- **What needs to be done**
Take the lines from the one with "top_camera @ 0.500" through the end of the material below and repeat them exactly, dropping every picture.

- **Source data**
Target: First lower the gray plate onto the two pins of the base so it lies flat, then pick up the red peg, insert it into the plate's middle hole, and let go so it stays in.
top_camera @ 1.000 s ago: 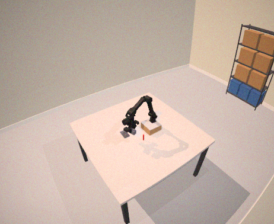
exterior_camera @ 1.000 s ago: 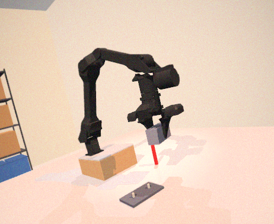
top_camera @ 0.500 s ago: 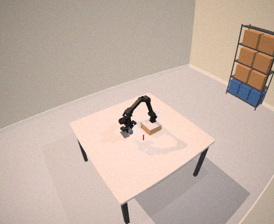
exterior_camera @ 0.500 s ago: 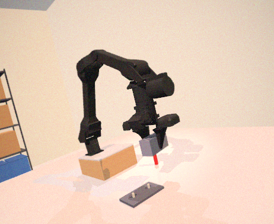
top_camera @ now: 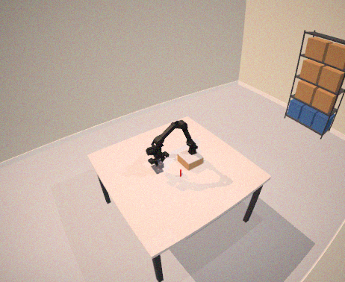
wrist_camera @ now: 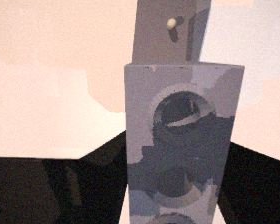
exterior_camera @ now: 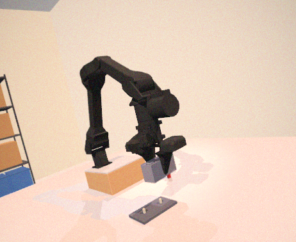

- **Result for this task**
top_camera @ 0.500 s ago: 
exterior_camera @ 0.500 s ago: 
top_camera @ now: 
wrist_camera @ now: 
exterior_camera @ now: 

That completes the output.